> [TASK STATEMENT]: Which lines of the data contain the string "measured"? Copy every one.

--- START ---

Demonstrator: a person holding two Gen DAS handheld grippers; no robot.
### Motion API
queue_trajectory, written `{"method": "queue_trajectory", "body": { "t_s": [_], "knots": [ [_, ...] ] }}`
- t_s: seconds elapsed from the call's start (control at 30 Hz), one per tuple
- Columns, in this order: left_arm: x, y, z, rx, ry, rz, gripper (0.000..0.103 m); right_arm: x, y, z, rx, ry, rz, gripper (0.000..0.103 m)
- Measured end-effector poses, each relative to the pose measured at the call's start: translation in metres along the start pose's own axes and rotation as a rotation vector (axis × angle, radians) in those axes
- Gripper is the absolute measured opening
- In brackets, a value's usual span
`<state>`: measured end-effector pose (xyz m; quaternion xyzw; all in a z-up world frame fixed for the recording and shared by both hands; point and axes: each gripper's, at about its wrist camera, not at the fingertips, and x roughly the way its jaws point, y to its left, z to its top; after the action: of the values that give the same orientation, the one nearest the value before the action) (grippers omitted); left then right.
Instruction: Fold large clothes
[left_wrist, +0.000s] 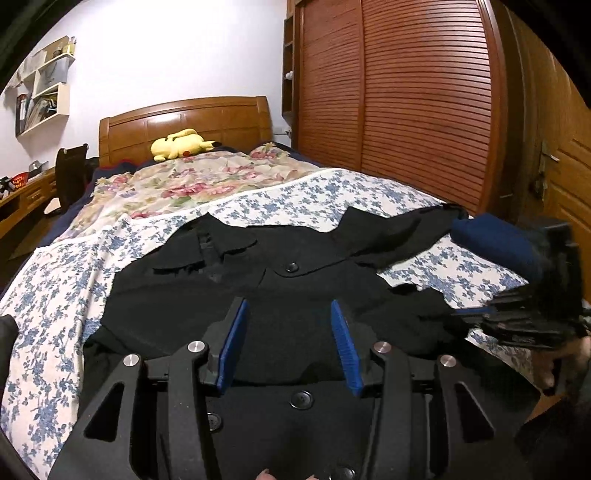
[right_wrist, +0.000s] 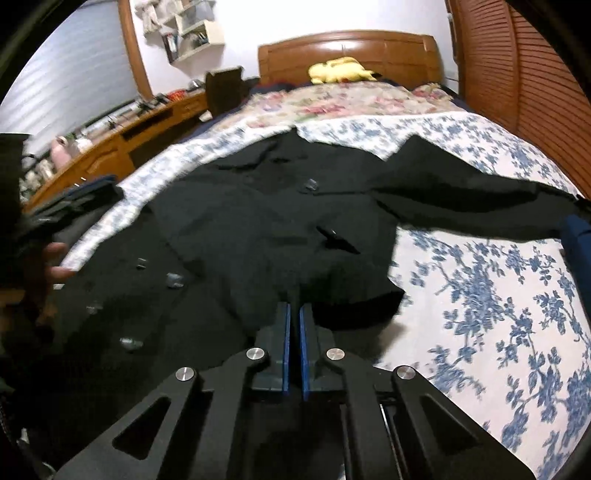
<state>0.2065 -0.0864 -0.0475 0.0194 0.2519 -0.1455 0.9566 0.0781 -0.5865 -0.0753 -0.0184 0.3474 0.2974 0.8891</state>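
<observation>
A black buttoned coat (left_wrist: 207, 295) (right_wrist: 258, 221) lies spread over the bed, one sleeve (right_wrist: 461, 199) stretched out to the right. My left gripper (left_wrist: 289, 304) hovers low over the coat's front with its blue pads (left_wrist: 236, 332) wide apart and not pressing on the cloth; it is open. It also shows as a blurred dark shape at the left edge of the right wrist view. My right gripper (right_wrist: 294, 308) sits at the coat's near hem. Its pads (right_wrist: 285, 332) are closed together, and a crease of black cloth runs into them. It also shows blurred in the left wrist view, held by a hand (left_wrist: 569, 354).
The bed wears a blue-flowered sheet (right_wrist: 498, 295) and a pink floral blanket (left_wrist: 192, 181). A yellow plush toy (left_wrist: 181, 144) lies by the wooden headboard (left_wrist: 184, 122). A dark blue folded item (left_wrist: 491, 243) sits at the right bed edge. Wardrobe (left_wrist: 406, 92) on the right, desk (right_wrist: 122, 136) on the left.
</observation>
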Motion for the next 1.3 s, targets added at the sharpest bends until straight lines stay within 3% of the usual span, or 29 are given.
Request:
{"method": "queue_trajectory", "body": {
  "t_s": [0.23,0.43,0.6,0.7,0.77,0.83,1.03,1.3],
  "knots": [
    [-0.010,0.007,0.002,-0.014,-0.023,-0.011,0.048,-0.027,0.022,-0.023,-0.029,-0.039,-0.011,0.003],
    [-0.018,0.013,0.001,-0.025,-0.028,-0.025,0.048,-0.036,0.037,-0.031,-0.036,-0.008,-0.024,0.003],
    [-0.022,0.016,-0.001,-0.026,-0.033,-0.033,0.048,-0.038,0.045,-0.035,-0.048,0.017,-0.086,0.004],
    [-0.024,0.016,-0.002,-0.021,-0.035,-0.034,0.048,-0.041,0.046,-0.033,-0.053,0.019,-0.149,0.016],
    [-0.025,0.016,-0.002,-0.018,-0.037,-0.035,0.048,-0.043,0.049,-0.031,-0.057,0.007,-0.172,0.036],
    [-0.026,0.015,-0.003,-0.015,-0.038,-0.036,0.048,-0.047,0.051,-0.026,-0.062,-0.018,-0.185,0.044],
    [-0.026,0.014,-0.002,-0.014,-0.040,-0.043,0.048,-0.035,0.055,-0.010,-0.093,-0.016,-0.183,0.046],
    [-0.026,0.014,-0.002,-0.011,-0.041,-0.043,0.048,0.021,0.031,-0.022,-0.065,0.130,-0.196,0.046]
  ]
}}
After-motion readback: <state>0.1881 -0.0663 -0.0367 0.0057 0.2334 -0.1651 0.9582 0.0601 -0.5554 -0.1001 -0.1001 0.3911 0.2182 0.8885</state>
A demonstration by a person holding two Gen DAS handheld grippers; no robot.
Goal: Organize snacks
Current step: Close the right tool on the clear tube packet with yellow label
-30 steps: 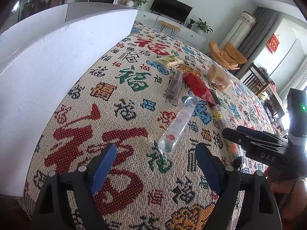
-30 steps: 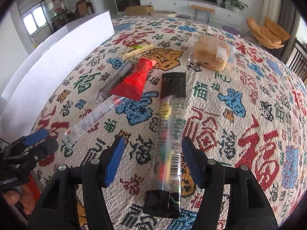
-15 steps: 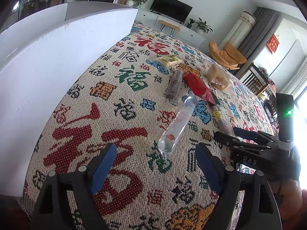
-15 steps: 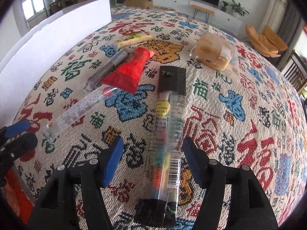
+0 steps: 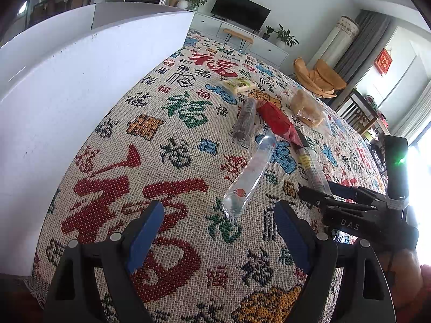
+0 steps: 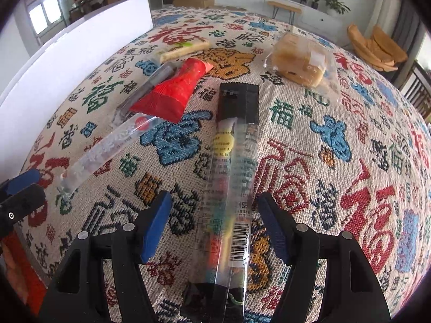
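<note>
The right gripper (image 6: 212,223) hangs over a long clear snack stick with black ends (image 6: 231,188). Its jaws stand wide on either side of the stick, with a clear gap between each blue pad and the wrapper, and they have just been opening further. The stick lies flat on the tabletop (image 6: 336,140), which is covered by a woven cloth with coloured characters. The stick's near black end runs under the gripper's body and is partly cut off by the lower edge of the view.

The left gripper (image 5: 218,228) also has its jaws wide and holds nothing. The near tip of a clear tube packet (image 5: 249,177) lies on the cloth just ahead of the gap, touching neither pad.

Farther out lie a red packet (image 6: 172,92), a dark slim packet (image 5: 245,121) partly tucked under the red one, a pale bar with a green label (image 5: 238,84), and a bagged bread roll (image 6: 301,62). A white box wall (image 5: 67,107) stands along the left side; its inside is hidden. The printing on the wrappers is too small to read.
</note>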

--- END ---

> [WRITTEN REPLY]:
- Measured end-effector poses, each relative to the pose measured at the call's start: translation in metres along the start pose's own axes and rotation as a rotation vector (axis × angle, radians) in those axes
- Gripper is the absolute measured opening
`<state>`: measured end-effector pose (xyz m; quaternion xyzw; all in a z-up world frame fixed for the recording and shared by both hands; point and axes: each gripper's, at about its wrist camera, not at the fingertips, and x roughly the way its jaws point, y to its left, z to its top; after the action: of the values that give the same orientation, the one nearest the value before the action) (grippers omitted); left then right.

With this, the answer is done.